R. - Io penso che le prospettive future dovranno orientarsi
principalmente sulla ricerca delle staminali, sulla terapia rigenerativa miocardica,
parlo per quanto riguarda proprio i trapianti di cuore. Il futuro si sta quindi indirizzando
in quella direzione e nella direzione dei device, ossia dei cuori artificiali. Questo
permetterebbe di dare una grossa mano alla problematica enorme che c’è, perché le
donazioni sono sempre le stesse negli ultimi 10 anni, mentre la popolazione di pazienti
che hanno bisogno della terapia sostitutiva sono sempre di più. Quindi la ricerca
si andrà a organizzare verso questi due grandi obiettivi.
D. - A questo proposito
vuole lanciare un appello a favore e a sostegno della donazione d’organi?
R.
- Questa è la normalità ed è da anni che noi lo diciamo: è fondamentale - ovviamente
- la filosofia della donazione d’organi, perché altrimenti - e questo particolarmente
nella popolazione pediatrica - la lista di attesa per un trapianto di cuore di un
bambino al di sotto di un anno è di diversi mesi. Potete solo immaginare cosa accade
in questi “diversi mesi”.
La notizia dell’impianto del cuore artificiale è
stata data nella Settimana nazionale dedicata alle donazioni e ai trapianti d’organo.
Ascoltiamo in proposito Giuseppe Profiti, presidente dell’Ospedale Bambino
Gesù, al microfono di Alessandra D’Angelo:
R. - Nella settimana
dei trapianti ci sembrava logico presentare un po’ quello che è l’ospedale nel suo
insieme, il modello che rappresenta e poi fare questo ulteriore passo avanti con l’adozione
e la sperimentazione di questo cuore artificiale ancora più piccolo di quello che
utilizzammo circa due anni fa per la prima volta al mondo. L’ospedale ormai è un modello
di riferimento unico in Europa perché assicura tutta la gamma di trapianti, sia di
cellule che di tessuti, e all’interno di un ospedale pediatrico, quindi consentendo
al bambino, all’adolescente, di fare l’intero percorso molto delicato del pre-trapianto,
quindi l’assistenza pre-trapianto, ma soprattutto del post-trapianto, all’interno
di una realtà che ha tutte le specialità che supportano pazienti che hanno sempre
patologie molto complesse legate a quella del trapianto. Si tratta di una scoperta
che ci consente di sopperire a un problema che andiamo generando noi stessi nel senso
che più bravi diventiamo più siamo in grado di far sopravvivere bambini che per dimensioni
e per età non hanno facilmente un donatore. Quindi – ci chiediamo - è una necessità
che la tecnologia si abbini alla capacità clinica per offrire in via permanente oppure
soltanto per il tempo necessario a raggiungere l’età e le dimensioni del trapianto?

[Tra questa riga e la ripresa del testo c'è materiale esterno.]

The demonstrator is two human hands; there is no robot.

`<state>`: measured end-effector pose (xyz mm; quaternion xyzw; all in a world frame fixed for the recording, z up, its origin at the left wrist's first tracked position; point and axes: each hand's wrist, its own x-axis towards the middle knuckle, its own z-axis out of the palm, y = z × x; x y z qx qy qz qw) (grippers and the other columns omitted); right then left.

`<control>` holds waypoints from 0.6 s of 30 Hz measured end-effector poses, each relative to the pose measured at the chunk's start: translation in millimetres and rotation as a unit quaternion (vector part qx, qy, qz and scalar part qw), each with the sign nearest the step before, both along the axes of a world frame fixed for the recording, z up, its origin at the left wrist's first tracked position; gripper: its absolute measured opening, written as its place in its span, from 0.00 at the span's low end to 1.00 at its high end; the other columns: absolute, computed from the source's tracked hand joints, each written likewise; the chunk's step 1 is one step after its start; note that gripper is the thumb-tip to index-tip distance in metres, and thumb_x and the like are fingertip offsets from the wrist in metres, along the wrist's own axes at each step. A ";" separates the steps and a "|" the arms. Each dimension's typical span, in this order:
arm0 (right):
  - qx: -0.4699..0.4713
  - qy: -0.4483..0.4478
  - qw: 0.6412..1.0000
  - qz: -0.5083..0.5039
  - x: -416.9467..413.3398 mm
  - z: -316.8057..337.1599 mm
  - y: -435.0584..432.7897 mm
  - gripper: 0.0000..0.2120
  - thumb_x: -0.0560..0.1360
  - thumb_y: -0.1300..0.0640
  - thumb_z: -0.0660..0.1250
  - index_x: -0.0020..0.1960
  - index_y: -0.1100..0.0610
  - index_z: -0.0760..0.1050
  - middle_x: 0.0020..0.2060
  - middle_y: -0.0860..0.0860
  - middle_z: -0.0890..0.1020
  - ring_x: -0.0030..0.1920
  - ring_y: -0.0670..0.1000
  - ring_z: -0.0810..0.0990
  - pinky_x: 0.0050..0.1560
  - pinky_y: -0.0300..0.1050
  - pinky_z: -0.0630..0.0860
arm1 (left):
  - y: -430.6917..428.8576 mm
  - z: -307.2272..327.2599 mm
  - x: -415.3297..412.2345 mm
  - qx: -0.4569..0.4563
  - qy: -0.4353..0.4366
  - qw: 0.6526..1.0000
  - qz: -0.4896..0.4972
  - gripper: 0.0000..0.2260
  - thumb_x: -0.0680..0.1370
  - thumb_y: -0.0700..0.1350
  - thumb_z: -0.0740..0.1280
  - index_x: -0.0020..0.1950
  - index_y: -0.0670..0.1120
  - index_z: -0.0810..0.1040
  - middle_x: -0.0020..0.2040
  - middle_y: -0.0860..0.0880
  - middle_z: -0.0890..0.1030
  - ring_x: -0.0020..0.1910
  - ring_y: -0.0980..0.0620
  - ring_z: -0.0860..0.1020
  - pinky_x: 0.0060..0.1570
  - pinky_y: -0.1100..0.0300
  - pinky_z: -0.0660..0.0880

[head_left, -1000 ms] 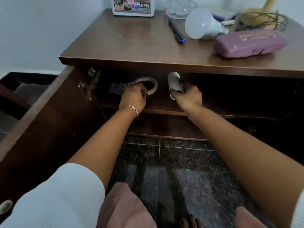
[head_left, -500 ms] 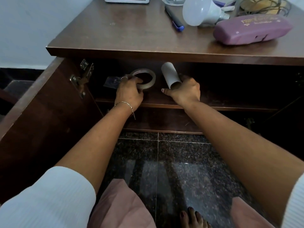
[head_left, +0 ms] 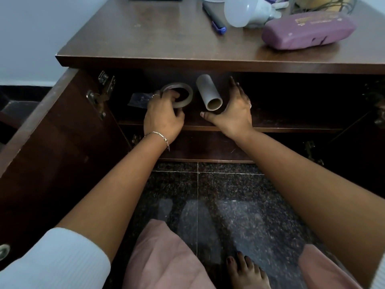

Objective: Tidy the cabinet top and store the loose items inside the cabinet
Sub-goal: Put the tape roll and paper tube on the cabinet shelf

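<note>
The tape roll (head_left: 186, 96) lies flat on the upper shelf (head_left: 291, 128) inside the open cabinet, towards the left of the opening. The left hand (head_left: 162, 116) reaches in over the shelf's near edge, its fingers curled down into the roll's hole and clamped on the near side of the ring. A thin bracelet (head_left: 158, 136) sits on that wrist. Just left of the roll, partly under the left hand's knuckles, lies a small clear plastic packet (head_left: 138, 99).

Just right of the roll, a grey cardboard tube (head_left: 208, 92) lies on its side on the same shelf, its open end facing near and slightly right. The right hand (head_left: 234, 110) is spread beside it with fingers straight and apart, holding nothing; the thumb stretches left below the tube's near end. Whether the palm touches the tube cannot be told.

The left cabinet door (head_left: 52, 142) stands swung open, with a metal hinge (head_left: 100, 97) at its far edge.

On the cabinet top (head_left: 156, 34), towards the far right, a dark pen (head_left: 214, 17) with a blue cap lies beside a white LED bulb (head_left: 241, 11). A purple spectacle case (head_left: 308, 31) sits near the bulb, and a tangle of cables (head_left: 325, 5) lies beyond the case.

Below, the speckled dark floor tiles (head_left: 229, 195) show between the forearms, and a bare foot (head_left: 245, 272) appears at the near edge.
</note>
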<state>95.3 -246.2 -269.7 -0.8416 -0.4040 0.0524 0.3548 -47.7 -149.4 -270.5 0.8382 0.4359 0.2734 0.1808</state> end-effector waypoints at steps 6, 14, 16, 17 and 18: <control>0.033 -0.011 0.999 0.015 -12.4 25.7 -46.0 0.32 0.65 0.47 0.76 0.65 0.56 0.73 0.62 0.54 0.77 0.64 0.54 0.73 0.65 0.45 0.68 | -33.9 24.2 -4.2 0.008 -0.091 0.994 -0.066 0.11 0.73 0.47 0.66 0.54 0.50 0.77 0.50 0.52 0.81 0.50 0.53 0.79 0.53 0.53 0.76; 0.000 0.016 0.999 -0.028 1.2 108.7 -90.8 0.11 0.66 0.42 0.73 0.41 0.48 0.80 0.38 0.42 0.84 0.42 0.41 0.82 0.50 0.46 0.80 | -69.3 107.1 3.0 -0.018 -0.155 0.981 -0.111 0.08 0.70 0.58 0.64 0.35 0.56 0.74 0.31 0.59 0.77 0.32 0.61 0.76 0.34 0.63 0.73; 0.015 0.003 0.999 -0.047 2.9 127.0 -96.4 0.13 0.65 0.40 0.73 0.37 0.49 0.79 0.35 0.42 0.83 0.40 0.41 0.82 0.48 0.46 0.80 | -69.7 127.5 10.8 -0.024 -0.156 0.981 -0.117 0.08 0.71 0.56 0.65 0.34 0.56 0.73 0.31 0.58 0.77 0.31 0.60 0.75 0.35 0.62 0.72; 0.022 -0.007 0.998 -0.055 3.6 135.2 -99.2 0.13 0.65 0.39 0.73 0.37 0.49 0.79 0.35 0.42 0.83 0.40 0.41 0.82 0.47 0.46 0.80 | -69.5 135.8 14.8 -0.033 -0.158 0.980 -0.118 0.07 0.71 0.54 0.66 0.34 0.56 0.74 0.30 0.58 0.77 0.31 0.60 0.75 0.35 0.62 0.72; 0.027 -0.018 0.997 -0.064 4.9 143.4 -102.0 0.14 0.65 0.39 0.72 0.37 0.49 0.79 0.34 0.41 0.83 0.40 0.41 0.82 0.47 0.45 0.80 | -69.1 142.6 18.8 -0.041 -0.162 0.979 -0.119 0.07 0.72 0.53 0.67 0.34 0.56 0.74 0.31 0.58 0.77 0.31 0.61 0.75 0.35 0.61 0.73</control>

Questo non lo sappiamo, ce lo diranno il futuro e i nostri sforzi, però per consentirci
di arrivare a un traguardo dove poi o il traguardo definitivo o l’innovazione tecnologica
ci consentirà di avere una vita sempre più simile a quella delle persone normali.
Il tutto - e questo mi piace dirlo - all’interno di un ospedale in cui questi processi
tecnologici, e della medicina più in generale, non sono fini a se stessi ma sono strumenti
all’interno di un quadro etico ben chiaro e ben preciso, strumenti dei quali ci piace
pensare di essere “padroni” e quindi sottometterli alla nostra dimensione etica.